En otra ocasión le presentaron una mujer que había sido hallada en adulterio. Su tierno corazón se llenó de compasión por la infortunada pecadora, pero en vez de argüir con los que la habían traído ante él, sobre si la mujer debía ser apedreada o no, les dijo simplemente: “El que de vosotros esté sin pecado, sea el primero en arrojar la piedra contra ella” (Juan 8:7). Los presumidos hipócritas se sintieron tan convictos y confusos por la sencillez de su respuesta, que se escabulleron, de uno en uno, hasta que dejaron a la pecadora sola con el Salvador.

Y así, a través de todos los Evangelios, no encuentro ningún lugar en que Jesús se haya puesto a discutir; y su ejemplo es de gran importancia para nosotros.

Es natural a “la mente carnal” el resentirse porque se le hace oposición, pero nosotros “debemos tener la mente espiritual”. Somos orgullosos, por naturaleza, y nos envanecemos de nuestras opiniones; por eso estamos siempre dispuestos a resistir a todo aquel que quiera oponerse a nosotros o a nuestros principios. Queremos, al momento, someterle por fuerza de nuestros argumentos, o con la potencia de nuestro brazo; de una manera u otra, obligarle a que se someta. Nos impacienta que se nos contradiga, y estamos siempre predispuestos a juzgar los motivos que impulsan a los demás y a condenar a todos los que no están de acuerdo con nosotros; queremos luego alegar que nuestra impaciencia y violencia es “celo por la verdad”, cuando, en realidad, muchas veces no es otra cosa que celo y apasionamiento por nuestro propio modo de pensar. Me siento muy inclinado a creer que éste es uno de los últimos frutos de la mente carnal que la gracia llega a subyugar.

Nosotros, los que hemos llegado a “ser participantes de la naturaleza divina” (2 Pedro 1:4), debemos tener buen cuidado de que esta raíz de la naturaleza carnal sea destruida por completo. Cuando alguien nos hace oposición, no litiguemos, ni le condenemos, sino instruyámosle amablemente; no con aire de superioridad, de sabiduría y santidad, sino con humildad, recordando solemnemente que “el siervo del Señor no debe ser contencioso, sino amable para con todos, apto para enseñar, sufrido” (2 Timoteo 2:24).

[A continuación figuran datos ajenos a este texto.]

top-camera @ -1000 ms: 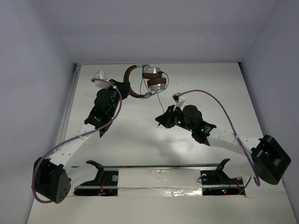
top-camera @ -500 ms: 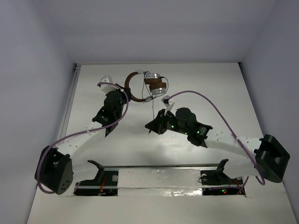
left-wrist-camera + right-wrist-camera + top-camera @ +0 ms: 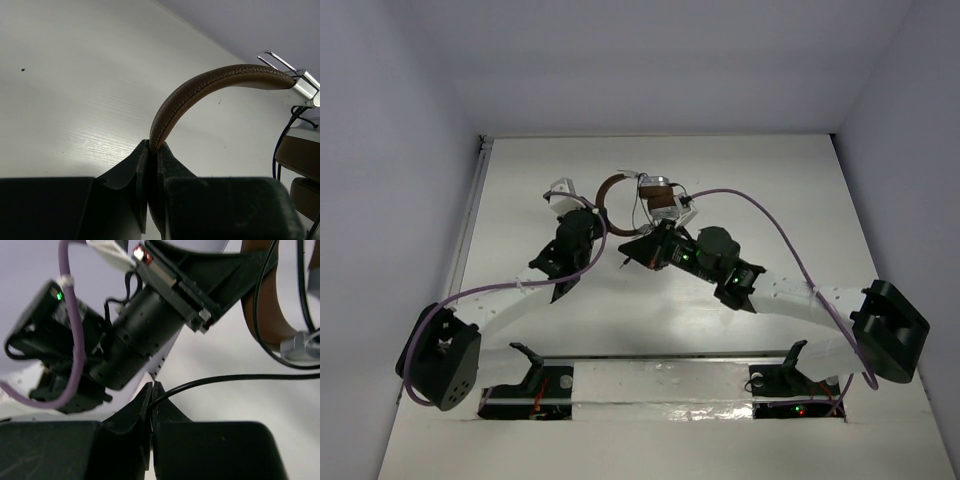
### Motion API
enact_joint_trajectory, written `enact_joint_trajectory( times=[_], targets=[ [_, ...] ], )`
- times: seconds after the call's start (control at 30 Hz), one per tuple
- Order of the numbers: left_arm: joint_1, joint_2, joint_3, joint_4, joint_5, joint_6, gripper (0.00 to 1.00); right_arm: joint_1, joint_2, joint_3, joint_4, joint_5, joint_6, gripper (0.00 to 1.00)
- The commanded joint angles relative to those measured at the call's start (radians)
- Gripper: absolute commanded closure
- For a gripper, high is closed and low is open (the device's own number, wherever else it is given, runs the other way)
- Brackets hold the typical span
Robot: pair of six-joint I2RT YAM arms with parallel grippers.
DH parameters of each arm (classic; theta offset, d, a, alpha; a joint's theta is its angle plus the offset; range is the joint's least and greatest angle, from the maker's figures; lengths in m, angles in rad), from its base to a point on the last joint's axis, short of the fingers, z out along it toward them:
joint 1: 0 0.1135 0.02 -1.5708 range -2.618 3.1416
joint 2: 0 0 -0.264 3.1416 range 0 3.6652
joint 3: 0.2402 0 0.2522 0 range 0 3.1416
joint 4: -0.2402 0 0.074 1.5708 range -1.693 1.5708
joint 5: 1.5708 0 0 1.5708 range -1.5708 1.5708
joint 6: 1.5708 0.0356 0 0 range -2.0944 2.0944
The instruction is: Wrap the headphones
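The headphones (image 3: 655, 195) are held up over the far middle of the table, brown headband (image 3: 607, 188) to the left, silver cups to the right. My left gripper (image 3: 598, 210) is shut on the headband (image 3: 200, 90), which arches up to the right from its tips (image 3: 153, 150). The silver slider (image 3: 300, 82) and a brown ear pad (image 3: 300, 160) show at the right edge. My right gripper (image 3: 628, 252) is shut on the thin black cable (image 3: 235, 379), pinched at its tips (image 3: 152, 392). The cable loops up round the headband (image 3: 265, 315).
The left arm's wrist and camera (image 3: 135, 325) hang close in front of my right gripper. Thick purple robot cables (image 3: 770, 225) arc over both arms. A rail (image 3: 660, 356) with two black stands runs along the near edge. White walls enclose the table.
Both arms moved toward the middle. The left gripper swung the headphones right and turned them. The right gripper carried the cable left and farther, close to the left wrist.
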Motion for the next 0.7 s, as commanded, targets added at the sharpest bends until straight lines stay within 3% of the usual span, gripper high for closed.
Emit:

He observado que muchas veces después de haber explicado mi punto de vista a una persona, con toda claridad y calma, me siento inclinado a decir la última palabra; pero he visto también que Dios me bendice más cuando dejo la cosa en sus manos y, obrando de ese modo, sucede con frecuencia que gano a mi opositor. Si bien podrá parecer que he sido derrotado, generalmente sucede que, al fin y al cabo, ganamos a nuestro enemigo y, si somos realmente humildes, nos regocijamos más por haber conseguido que la persona haya reconocido ella misma la verdad (2 Timoteo 2:25), que si nosotros la hubiésemos convencido con nuestros argumentos.